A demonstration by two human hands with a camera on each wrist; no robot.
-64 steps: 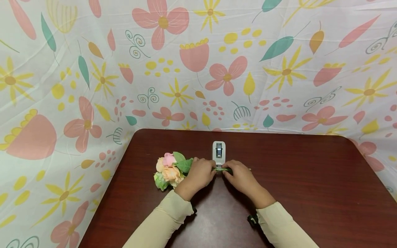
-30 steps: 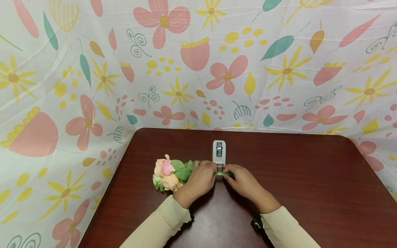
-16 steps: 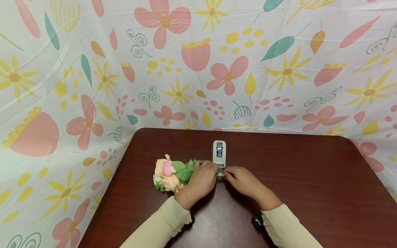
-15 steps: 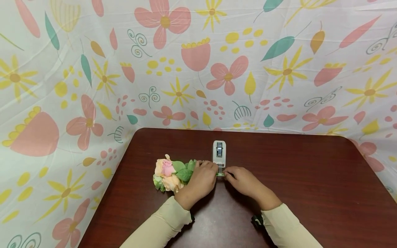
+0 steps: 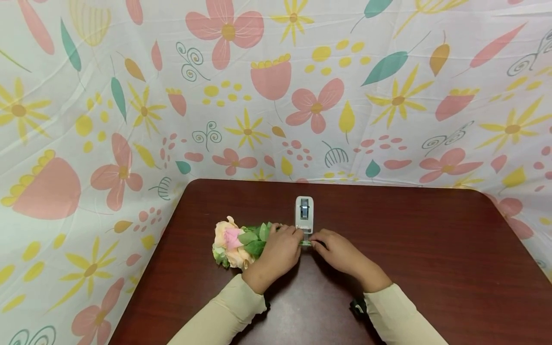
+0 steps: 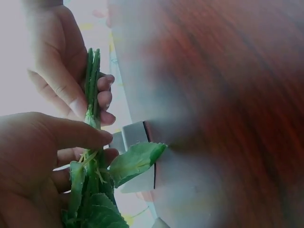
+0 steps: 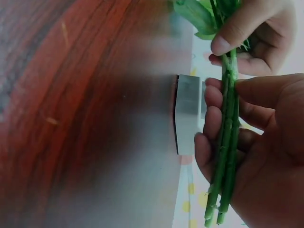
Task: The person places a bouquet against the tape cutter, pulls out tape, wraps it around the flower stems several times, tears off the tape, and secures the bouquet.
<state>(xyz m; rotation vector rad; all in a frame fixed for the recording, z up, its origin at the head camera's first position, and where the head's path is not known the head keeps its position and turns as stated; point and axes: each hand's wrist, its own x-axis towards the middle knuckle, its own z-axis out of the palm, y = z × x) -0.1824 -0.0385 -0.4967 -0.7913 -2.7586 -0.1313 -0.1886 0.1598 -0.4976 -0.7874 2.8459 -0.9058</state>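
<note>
A bouquet of flowers (image 5: pixel 233 242), peach, pink and pale green with green leaves, lies sideways with its blooms to the left. My left hand (image 5: pixel 278 251) pinches its stems just below the leaves, thumb over them in the left wrist view. My right hand (image 5: pixel 338 251) grips the stems (image 7: pixel 228 128) further toward their cut ends, thumb on one side and curled fingers on the other. A shiny clear band of tape (image 7: pixel 232 64) shows on the stems between the hands. Directly behind the stems stands a white tape dispenser (image 5: pixel 304 223), its front end close to my fingertips.
The dark red-brown table (image 5: pixel 409 249) stretches around the hands. Behind and to the left hangs a white cloth (image 5: pixel 267 129) printed with flowers and leaves, meeting the table's back edge.
Both hands have drawn the stems slightly toward me, away from the dispenser. The bouquet has turned about its stems, bringing the pink bloom lower. The right hand has shifted its grip along the stems.
</note>
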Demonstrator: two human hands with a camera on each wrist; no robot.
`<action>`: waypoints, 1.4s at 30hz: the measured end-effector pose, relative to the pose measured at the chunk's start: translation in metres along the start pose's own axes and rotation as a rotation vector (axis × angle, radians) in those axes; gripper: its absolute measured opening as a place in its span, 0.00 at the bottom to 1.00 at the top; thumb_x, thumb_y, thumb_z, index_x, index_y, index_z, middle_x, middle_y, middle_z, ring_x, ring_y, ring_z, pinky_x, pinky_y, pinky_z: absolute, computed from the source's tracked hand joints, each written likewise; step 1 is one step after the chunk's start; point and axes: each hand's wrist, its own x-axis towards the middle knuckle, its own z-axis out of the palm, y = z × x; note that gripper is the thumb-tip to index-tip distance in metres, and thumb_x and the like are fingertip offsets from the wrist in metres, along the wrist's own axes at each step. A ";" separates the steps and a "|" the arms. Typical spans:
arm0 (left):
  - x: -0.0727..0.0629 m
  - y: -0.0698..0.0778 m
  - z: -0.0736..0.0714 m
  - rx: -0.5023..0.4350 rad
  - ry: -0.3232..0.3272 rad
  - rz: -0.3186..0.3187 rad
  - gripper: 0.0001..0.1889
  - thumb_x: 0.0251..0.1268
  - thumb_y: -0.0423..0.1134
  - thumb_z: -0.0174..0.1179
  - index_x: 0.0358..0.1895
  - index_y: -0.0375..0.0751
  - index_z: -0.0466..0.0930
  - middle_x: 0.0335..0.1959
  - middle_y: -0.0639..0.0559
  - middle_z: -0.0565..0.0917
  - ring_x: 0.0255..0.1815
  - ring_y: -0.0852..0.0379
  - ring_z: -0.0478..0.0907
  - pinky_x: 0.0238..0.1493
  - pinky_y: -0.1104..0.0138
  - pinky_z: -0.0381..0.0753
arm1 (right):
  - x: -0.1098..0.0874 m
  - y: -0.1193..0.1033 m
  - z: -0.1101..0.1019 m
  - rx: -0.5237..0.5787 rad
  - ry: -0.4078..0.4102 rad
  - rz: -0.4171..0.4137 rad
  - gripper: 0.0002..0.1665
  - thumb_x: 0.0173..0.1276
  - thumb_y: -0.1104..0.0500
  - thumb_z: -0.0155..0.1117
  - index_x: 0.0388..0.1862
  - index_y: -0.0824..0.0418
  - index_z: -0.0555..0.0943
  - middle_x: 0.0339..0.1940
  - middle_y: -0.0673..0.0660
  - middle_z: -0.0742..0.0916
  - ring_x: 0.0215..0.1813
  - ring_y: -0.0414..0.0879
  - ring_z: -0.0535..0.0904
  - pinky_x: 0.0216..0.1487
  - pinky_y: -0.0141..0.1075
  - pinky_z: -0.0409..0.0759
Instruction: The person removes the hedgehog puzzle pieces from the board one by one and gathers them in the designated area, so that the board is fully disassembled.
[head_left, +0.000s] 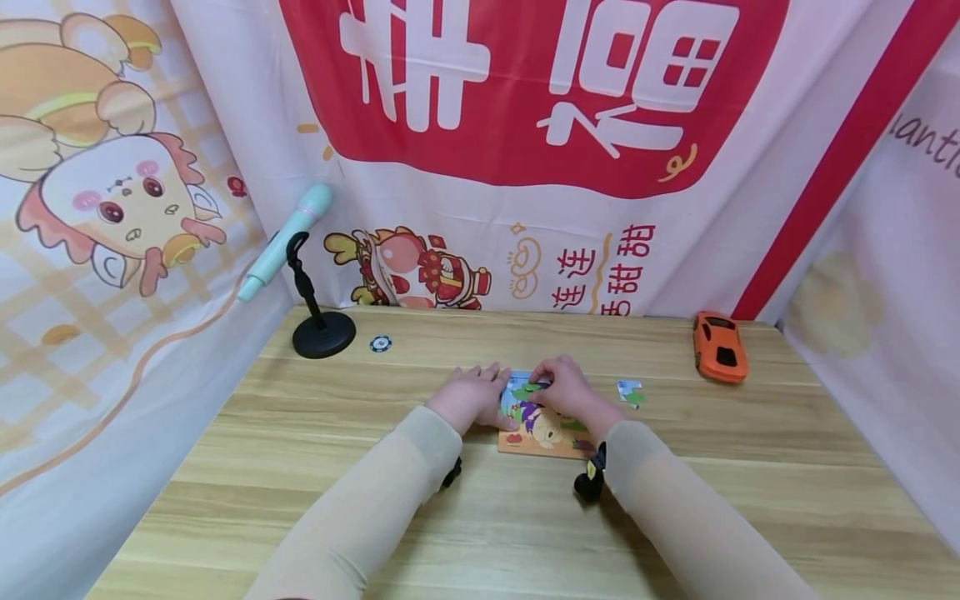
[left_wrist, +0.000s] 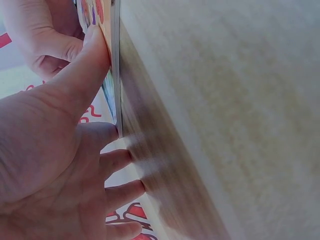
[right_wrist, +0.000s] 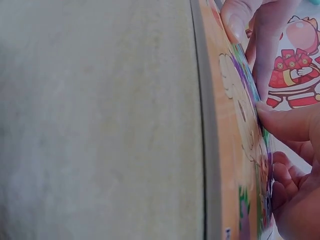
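Wooden table [head_left: 502,533]; left hand [head_left: 472,396] splayed, touching puzzle [head_left: 546,428]; right hand [head_left: 567,390] over it, fingers bent, grip unclear

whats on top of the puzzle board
Thumbs of the left hand and right hand touch the puzzle board; some of its picture beneath them is hidden.

Looked like smooth, grained wood on the table [head_left: 247,442]. Showed matt, lightly creased printed cloth in the curtains [head_left: 690,233], plain soft cloth in the sleeves [head_left: 382,500]. Seemed smooth plastic on the microphone [head_left: 288,245] and duller, matt plastic on the stand [head_left: 324,335]. Gleamed slightly on the plastic toy car [head_left: 720,346]. Resembled smooth printed paper over stiff board on the puzzle [head_left: 546,440].
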 end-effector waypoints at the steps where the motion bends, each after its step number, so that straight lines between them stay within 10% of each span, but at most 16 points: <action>1: -0.003 0.001 -0.002 -0.004 0.002 0.001 0.56 0.52 0.75 0.58 0.81 0.57 0.43 0.81 0.53 0.45 0.79 0.42 0.43 0.74 0.43 0.39 | 0.000 0.000 0.000 0.002 0.001 -0.003 0.13 0.59 0.58 0.77 0.40 0.56 0.83 0.45 0.56 0.74 0.47 0.52 0.69 0.50 0.44 0.70; 22: 0.005 -0.002 0.003 -0.025 -0.010 0.010 0.56 0.52 0.75 0.58 0.81 0.58 0.41 0.81 0.53 0.42 0.79 0.41 0.41 0.74 0.44 0.40 | 0.000 0.006 -0.006 -0.038 0.014 -0.018 0.26 0.56 0.54 0.80 0.46 0.60 0.75 0.44 0.57 0.75 0.47 0.52 0.69 0.48 0.44 0.73; 42: -0.014 0.002 -0.007 -0.033 0.002 0.018 0.56 0.54 0.74 0.59 0.81 0.54 0.43 0.81 0.51 0.44 0.79 0.42 0.43 0.75 0.46 0.41 | -0.003 0.018 -0.016 0.157 -0.028 -0.051 0.08 0.70 0.63 0.66 0.46 0.61 0.80 0.40 0.57 0.80 0.42 0.51 0.74 0.44 0.43 0.74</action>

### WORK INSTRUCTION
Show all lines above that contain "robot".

### RESPONSE
A demonstration by two human hands with a camera on each wrist; no robot.
Demonstrator: two human hands with a camera on each wrist; no robot.

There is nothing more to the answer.